Assignment> Where a line of the entries below includes the string "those", count it. Give only the resulting number.

(Data items)
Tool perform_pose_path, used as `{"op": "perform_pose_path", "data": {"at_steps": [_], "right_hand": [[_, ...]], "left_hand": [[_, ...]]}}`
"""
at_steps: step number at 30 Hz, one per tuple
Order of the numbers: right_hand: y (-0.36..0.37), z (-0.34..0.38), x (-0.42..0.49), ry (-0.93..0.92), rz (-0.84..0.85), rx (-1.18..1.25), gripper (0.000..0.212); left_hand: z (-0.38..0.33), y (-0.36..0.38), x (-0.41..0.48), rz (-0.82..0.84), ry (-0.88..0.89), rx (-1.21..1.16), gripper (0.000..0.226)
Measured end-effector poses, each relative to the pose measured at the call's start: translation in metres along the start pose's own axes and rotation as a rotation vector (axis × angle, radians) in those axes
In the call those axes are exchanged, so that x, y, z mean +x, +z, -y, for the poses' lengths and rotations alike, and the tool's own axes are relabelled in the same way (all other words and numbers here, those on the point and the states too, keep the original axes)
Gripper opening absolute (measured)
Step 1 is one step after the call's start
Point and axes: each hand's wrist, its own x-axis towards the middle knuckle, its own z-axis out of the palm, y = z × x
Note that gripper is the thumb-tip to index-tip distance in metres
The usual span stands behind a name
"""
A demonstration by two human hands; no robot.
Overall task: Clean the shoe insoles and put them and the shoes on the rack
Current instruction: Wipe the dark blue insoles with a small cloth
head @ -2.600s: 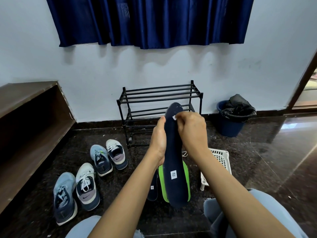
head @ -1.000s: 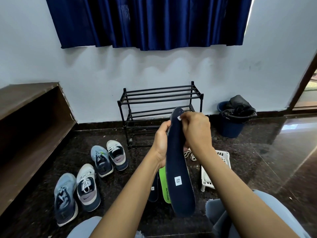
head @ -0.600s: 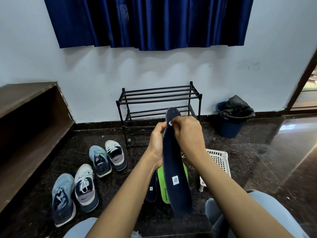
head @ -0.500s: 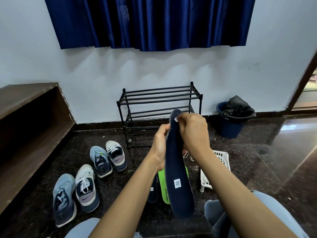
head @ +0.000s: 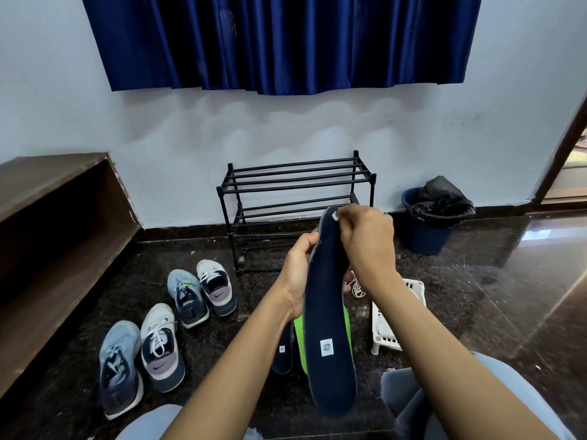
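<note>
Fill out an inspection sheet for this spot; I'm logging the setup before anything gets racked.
Surface: dark polished floor.
Job's things: navy insole held up in both hands; green insole and second navy insole on the floor; four shoes to their left; black rack against the wall.
Clutter: white basket; blue bin with a black bag.
Grippers: left hand grips the held insole's edge; right hand pinches near its top end.
Cables: nothing seen.
Surroundings: blue curtain, white wall, wooden bench.
</note>
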Motion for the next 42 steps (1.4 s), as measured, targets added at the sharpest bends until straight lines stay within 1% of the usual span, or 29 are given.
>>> {"op": "perform_pose_path", "data": {"at_steps": [3, 4, 8, 10, 14, 16, 20, 23, 24, 27, 31, 33, 35, 38, 42], "right_hand": [[0.001, 0.005, -0.009, -0.043, 0.025, 0.027, 0.018], [0.002, 0.007, -0.014, -0.068, 0.039, 0.030, 0.018], [0.010, 0.016, -0.026, -0.154, 0.071, -0.007, 0.016], [0.009, 0.015, -0.018, -0.149, 0.046, -0.012, 0.015], [0.000, 0.008, -0.001, -0.069, -0.022, -0.005, 0.017], [-0.001, 0.008, -0.001, -0.056, -0.045, -0.012, 0.017], [0.002, 0.015, -0.014, -0.099, 0.001, -0.003, 0.017], [0.006, 0.016, -0.018, -0.145, 0.022, -0.014, 0.015], [0.006, 0.015, -0.015, -0.135, 0.015, -0.013, 0.016], [0.002, 0.010, -0.004, -0.077, -0.023, -0.005, 0.017], [-0.001, 0.007, -0.002, -0.011, -0.052, 0.013, 0.018], [0.000, 0.008, -0.006, -0.010, -0.036, 0.017, 0.018], [0.002, 0.009, -0.011, -0.015, 0.016, 0.009, 0.020], [0.005, 0.009, -0.013, -0.022, 0.057, -0.003, 0.020], [0.003, 0.003, -0.001, 0.060, 0.017, 0.020, 0.018]], "left_hand": [[-0.003, -0.003, 0.001, -0.036, 0.023, 0.008, 0.042], [-0.004, -0.005, 0.001, -0.057, 0.031, 0.019, 0.042], [-0.004, -0.007, 0.004, -0.086, 0.022, 0.011, 0.057], [-0.003, -0.004, 0.004, -0.080, 0.022, 0.003, 0.057], [0.000, 0.002, 0.003, -0.029, 0.013, 0.002, 0.047], [0.000, 0.001, 0.004, -0.018, 0.013, 0.008, 0.046], [-0.002, -0.003, 0.004, -0.064, 0.026, 0.005, 0.052], [-0.001, -0.005, 0.006, -0.040, 0.045, 0.002, 0.054], [-0.001, -0.005, 0.005, -0.028, 0.045, 0.003, 0.055], [0.000, -0.003, 0.002, 0.011, 0.062, -0.009, 0.043], [0.003, -0.003, 0.006, 0.050, 0.039, -0.001, 0.042], [0.002, -0.003, 0.005, 0.037, 0.053, -0.002, 0.040], [0.000, -0.003, 0.004, 0.025, 0.066, -0.007, 0.039], [-0.001, -0.004, 0.004, 0.018, 0.063, -0.016, 0.043], [0.000, -0.002, 0.003, 0.035, 0.040, 0.012, 0.048]]}}
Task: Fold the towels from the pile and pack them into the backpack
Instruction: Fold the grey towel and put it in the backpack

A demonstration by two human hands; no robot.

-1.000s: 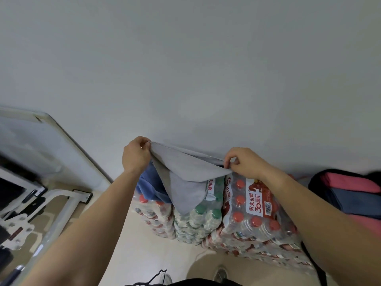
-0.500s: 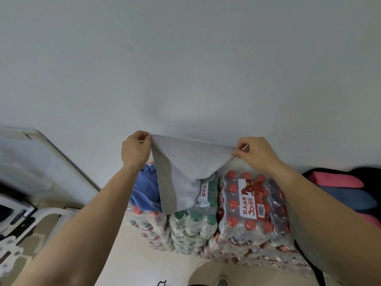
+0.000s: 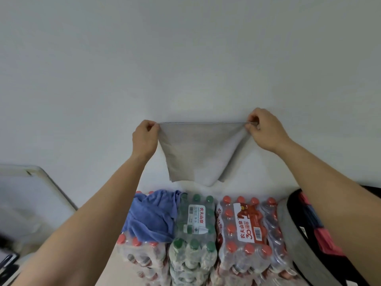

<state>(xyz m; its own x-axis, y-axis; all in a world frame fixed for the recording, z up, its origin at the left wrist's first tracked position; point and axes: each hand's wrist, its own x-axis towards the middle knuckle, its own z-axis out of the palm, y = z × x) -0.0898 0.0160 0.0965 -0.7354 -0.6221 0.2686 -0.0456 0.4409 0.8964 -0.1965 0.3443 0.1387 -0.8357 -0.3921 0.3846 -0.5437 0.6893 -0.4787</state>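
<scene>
The left hand (image 3: pixel 144 137) and the right hand (image 3: pixel 262 129) hold a grey towel (image 3: pixel 198 151) up in front of a pale wall (image 3: pixel 185 58). Each hand pinches one top corner between thumb and curled fingers. The top edge runs taut and level between them. The cloth hangs free below, narrowing toward its lower edge, which ends clear above the packs. Under it stand shrink-wrapped packs of water bottles, side by side and stacked. A green-capped pack (image 3: pixel 193 223) sits in the middle, with a red-capped pack (image 3: pixel 245 223) just to its right. A crumpled blue towel (image 3: pixel 152 215) lies on top of the packs at the left, touching the green-capped pack. More red caps (image 3: pixel 132 242) show below the blue towel. At the far right a black backpack (image 3: pixel 288 228) with a grey rim stands open beside the red-capped pack. The right forearm partly covers it. Pink and dark blue cloth shows inside the backpack, though how it is folded cannot be told. A white board (image 3: pixel 41 193) leans at the left edge of the view.
</scene>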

Solution> 2